*** Block opens ***
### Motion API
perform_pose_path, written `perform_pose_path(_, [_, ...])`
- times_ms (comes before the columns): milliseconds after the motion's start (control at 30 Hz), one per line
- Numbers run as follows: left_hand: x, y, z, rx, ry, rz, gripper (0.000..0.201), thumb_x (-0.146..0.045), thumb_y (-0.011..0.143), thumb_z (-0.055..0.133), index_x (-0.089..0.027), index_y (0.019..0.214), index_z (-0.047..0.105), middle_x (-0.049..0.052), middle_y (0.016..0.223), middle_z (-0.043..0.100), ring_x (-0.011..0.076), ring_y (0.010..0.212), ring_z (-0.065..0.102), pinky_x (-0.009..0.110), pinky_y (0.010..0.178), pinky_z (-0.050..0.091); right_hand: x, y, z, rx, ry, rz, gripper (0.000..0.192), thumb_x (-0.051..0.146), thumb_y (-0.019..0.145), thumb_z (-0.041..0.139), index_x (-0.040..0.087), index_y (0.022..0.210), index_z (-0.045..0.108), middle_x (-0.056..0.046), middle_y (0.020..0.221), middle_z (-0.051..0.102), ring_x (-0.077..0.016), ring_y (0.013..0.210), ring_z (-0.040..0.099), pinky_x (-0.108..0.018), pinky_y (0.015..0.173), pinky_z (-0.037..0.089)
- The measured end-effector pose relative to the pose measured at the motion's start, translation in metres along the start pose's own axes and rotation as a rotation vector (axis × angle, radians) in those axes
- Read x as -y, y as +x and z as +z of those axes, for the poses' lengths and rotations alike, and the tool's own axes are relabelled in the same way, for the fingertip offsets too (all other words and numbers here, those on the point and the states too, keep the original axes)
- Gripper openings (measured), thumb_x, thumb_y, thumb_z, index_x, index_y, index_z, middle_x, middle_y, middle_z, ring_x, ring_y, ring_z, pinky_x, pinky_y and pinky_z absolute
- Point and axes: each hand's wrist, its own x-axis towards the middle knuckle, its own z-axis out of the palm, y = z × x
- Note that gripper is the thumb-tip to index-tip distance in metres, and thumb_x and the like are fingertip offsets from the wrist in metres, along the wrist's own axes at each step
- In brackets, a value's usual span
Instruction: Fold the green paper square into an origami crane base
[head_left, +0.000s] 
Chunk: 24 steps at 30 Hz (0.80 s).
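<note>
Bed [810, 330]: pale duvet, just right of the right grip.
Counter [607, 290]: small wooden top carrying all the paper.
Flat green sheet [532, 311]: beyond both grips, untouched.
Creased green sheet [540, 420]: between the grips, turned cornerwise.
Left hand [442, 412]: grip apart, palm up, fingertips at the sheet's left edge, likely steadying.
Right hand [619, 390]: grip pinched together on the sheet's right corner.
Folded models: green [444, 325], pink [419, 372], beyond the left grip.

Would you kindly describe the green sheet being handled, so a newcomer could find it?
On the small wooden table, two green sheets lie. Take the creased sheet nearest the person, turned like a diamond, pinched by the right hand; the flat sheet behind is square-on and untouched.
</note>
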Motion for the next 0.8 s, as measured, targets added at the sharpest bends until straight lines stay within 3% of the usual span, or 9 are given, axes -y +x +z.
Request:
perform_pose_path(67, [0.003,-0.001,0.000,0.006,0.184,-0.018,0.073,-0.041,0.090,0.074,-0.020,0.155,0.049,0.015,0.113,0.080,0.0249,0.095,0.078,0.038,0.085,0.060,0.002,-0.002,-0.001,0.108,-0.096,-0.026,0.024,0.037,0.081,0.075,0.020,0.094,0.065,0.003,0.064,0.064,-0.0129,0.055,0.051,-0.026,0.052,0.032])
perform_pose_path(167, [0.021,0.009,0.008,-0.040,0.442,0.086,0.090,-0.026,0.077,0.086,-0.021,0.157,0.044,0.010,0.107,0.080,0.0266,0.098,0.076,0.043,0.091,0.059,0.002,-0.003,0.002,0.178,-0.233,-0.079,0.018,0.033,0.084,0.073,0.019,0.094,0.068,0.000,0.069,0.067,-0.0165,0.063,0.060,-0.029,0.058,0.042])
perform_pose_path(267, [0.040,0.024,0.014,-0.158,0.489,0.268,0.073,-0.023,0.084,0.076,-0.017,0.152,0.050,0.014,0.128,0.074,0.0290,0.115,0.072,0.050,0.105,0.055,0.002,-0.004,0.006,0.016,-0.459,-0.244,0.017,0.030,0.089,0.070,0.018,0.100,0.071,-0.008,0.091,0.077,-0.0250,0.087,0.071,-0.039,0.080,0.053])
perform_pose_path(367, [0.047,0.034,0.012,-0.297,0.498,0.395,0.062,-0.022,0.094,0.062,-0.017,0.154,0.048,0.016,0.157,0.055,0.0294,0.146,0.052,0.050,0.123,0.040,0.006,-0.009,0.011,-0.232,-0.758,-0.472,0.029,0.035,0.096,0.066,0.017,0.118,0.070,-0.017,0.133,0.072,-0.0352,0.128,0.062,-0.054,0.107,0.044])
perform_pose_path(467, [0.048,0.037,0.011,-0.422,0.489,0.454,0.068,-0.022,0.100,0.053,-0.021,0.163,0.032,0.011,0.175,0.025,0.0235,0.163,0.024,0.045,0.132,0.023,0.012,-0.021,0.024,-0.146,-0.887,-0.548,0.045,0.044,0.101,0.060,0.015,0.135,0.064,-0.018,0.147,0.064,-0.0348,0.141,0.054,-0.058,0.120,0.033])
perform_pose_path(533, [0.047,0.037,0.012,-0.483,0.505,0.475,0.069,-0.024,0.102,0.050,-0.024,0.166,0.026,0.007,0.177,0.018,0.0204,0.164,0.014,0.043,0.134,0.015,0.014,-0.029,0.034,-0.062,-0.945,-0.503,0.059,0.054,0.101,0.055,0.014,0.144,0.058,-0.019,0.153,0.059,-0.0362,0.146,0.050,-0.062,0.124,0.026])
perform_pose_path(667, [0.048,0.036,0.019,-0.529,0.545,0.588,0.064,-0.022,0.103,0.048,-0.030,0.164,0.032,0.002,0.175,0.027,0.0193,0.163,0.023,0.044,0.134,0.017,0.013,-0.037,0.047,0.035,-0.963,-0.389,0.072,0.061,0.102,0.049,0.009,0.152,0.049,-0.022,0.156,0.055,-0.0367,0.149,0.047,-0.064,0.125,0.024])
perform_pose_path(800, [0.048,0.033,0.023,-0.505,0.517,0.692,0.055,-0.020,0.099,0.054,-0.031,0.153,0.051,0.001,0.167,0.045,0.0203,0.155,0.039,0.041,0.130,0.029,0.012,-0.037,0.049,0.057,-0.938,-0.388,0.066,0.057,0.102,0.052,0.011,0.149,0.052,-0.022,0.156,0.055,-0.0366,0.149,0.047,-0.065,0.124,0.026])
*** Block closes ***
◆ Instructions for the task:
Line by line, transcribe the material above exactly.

◆ Response box:
### Motion API
perform_pose_path, written `perform_pose_path(_, [_, ...])`
- times_ms (comes before the columns): milliseconds after the motion's start (control at 30 Hz), one per line
- Numbers run as follows: left_hand: x, y, z, rx, ry, rz, gripper (0.000..0.201), thumb_x (-0.146..0.045), thumb_y (-0.011..0.143), thumb_z (-0.055..0.133), index_x (-0.089..0.027), index_y (0.019..0.214), index_z (-0.047..0.105), middle_x (-0.049..0.052), middle_y (0.016..0.223), middle_z (-0.043..0.100), ring_x (-0.011..0.076), ring_y (0.010..0.212), ring_z (-0.065..0.102), pinky_x (-0.009..0.110), pinky_y (0.010..0.178), pinky_z (-0.050..0.091); right_hand: x, y, z, rx, ry, rz, gripper (0.000..0.192), thumb_x (-0.051..0.146), thumb_y (-0.019..0.145), thumb_z (-0.041..0.139), index_x (-0.040..0.087), index_y (0.022..0.210), index_z (-0.045..0.108), middle_x (-0.056..0.046), middle_y (0.020..0.221), middle_z (-0.051..0.102), ring_x (-0.077..0.016), ring_y (0.013..0.210), ring_z (-0.040..0.099), pinky_x (-0.108..0.018), pinky_y (0.015..0.173), pinky_z (-0.037..0.089)
- The measured end-effector pose relative to the pose measured at the motion's start, translation in metres along the start pose's own axes and rotation as a rotation vector (axis × angle, radians) in those axes
- Read x as -y, y as +x and z as +z of those axes, for the poses' lengths and rotations alike, and the tool's own axes are relabelled in the same way, for the fingertip offsets too (all other words and numbers here, those on the point and the states too, keep the original axes)
- Gripper openings (measured), thumb_x, thumb_y, thumb_z, index_x, index_y, index_z, middle_x, middle_y, middle_z, ring_x, ring_y, ring_z, pinky_x, pinky_y and pinky_z absolute
- Point and axes: each hand's wrist, its own x-axis towards the middle knuckle, its own z-axis out of the palm, y = z × x
- Note that gripper is the thumb-tip to index-tip distance in metres, and thumb_x and the like are fingertip offsets from the wrist in metres, along the wrist's own axes at each step
- In brackets, a value's usual span
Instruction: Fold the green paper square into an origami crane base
[head_left, +0.000s] 
Chunk: 24 steps at 30 Hz (0.80 s).
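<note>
Bed [810, 330]: pale duvet, just right of the right grip.
Counter [607, 290]: small wooden top carrying all the paper.
Flat green sheet [532, 311]: beyond both grips, untouched.
Creased green sheet [540, 420]: between the grips, turned cornerwise.
Left hand [442, 412]: grip apart, palm up, fingertips at the sheet's left edge, likely steadying.
Right hand [619, 390]: grip pinched together on the sheet's right corner.
Folded models: green [444, 325], pink [419, 372], beyond the left grip.

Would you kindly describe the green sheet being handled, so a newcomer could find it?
On the small wooden table, two green sheets lie. Take the creased sheet nearest the person, turned like a diamond, pinched by the right hand; the flat sheet behind is square-on and untouched.
</note>
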Motion for the next 0.8 s, as measured, targets added at the sharpest bends until straight lines stay within 3% of the usual span, or 9 are given, axes -y +x +z.
Request:
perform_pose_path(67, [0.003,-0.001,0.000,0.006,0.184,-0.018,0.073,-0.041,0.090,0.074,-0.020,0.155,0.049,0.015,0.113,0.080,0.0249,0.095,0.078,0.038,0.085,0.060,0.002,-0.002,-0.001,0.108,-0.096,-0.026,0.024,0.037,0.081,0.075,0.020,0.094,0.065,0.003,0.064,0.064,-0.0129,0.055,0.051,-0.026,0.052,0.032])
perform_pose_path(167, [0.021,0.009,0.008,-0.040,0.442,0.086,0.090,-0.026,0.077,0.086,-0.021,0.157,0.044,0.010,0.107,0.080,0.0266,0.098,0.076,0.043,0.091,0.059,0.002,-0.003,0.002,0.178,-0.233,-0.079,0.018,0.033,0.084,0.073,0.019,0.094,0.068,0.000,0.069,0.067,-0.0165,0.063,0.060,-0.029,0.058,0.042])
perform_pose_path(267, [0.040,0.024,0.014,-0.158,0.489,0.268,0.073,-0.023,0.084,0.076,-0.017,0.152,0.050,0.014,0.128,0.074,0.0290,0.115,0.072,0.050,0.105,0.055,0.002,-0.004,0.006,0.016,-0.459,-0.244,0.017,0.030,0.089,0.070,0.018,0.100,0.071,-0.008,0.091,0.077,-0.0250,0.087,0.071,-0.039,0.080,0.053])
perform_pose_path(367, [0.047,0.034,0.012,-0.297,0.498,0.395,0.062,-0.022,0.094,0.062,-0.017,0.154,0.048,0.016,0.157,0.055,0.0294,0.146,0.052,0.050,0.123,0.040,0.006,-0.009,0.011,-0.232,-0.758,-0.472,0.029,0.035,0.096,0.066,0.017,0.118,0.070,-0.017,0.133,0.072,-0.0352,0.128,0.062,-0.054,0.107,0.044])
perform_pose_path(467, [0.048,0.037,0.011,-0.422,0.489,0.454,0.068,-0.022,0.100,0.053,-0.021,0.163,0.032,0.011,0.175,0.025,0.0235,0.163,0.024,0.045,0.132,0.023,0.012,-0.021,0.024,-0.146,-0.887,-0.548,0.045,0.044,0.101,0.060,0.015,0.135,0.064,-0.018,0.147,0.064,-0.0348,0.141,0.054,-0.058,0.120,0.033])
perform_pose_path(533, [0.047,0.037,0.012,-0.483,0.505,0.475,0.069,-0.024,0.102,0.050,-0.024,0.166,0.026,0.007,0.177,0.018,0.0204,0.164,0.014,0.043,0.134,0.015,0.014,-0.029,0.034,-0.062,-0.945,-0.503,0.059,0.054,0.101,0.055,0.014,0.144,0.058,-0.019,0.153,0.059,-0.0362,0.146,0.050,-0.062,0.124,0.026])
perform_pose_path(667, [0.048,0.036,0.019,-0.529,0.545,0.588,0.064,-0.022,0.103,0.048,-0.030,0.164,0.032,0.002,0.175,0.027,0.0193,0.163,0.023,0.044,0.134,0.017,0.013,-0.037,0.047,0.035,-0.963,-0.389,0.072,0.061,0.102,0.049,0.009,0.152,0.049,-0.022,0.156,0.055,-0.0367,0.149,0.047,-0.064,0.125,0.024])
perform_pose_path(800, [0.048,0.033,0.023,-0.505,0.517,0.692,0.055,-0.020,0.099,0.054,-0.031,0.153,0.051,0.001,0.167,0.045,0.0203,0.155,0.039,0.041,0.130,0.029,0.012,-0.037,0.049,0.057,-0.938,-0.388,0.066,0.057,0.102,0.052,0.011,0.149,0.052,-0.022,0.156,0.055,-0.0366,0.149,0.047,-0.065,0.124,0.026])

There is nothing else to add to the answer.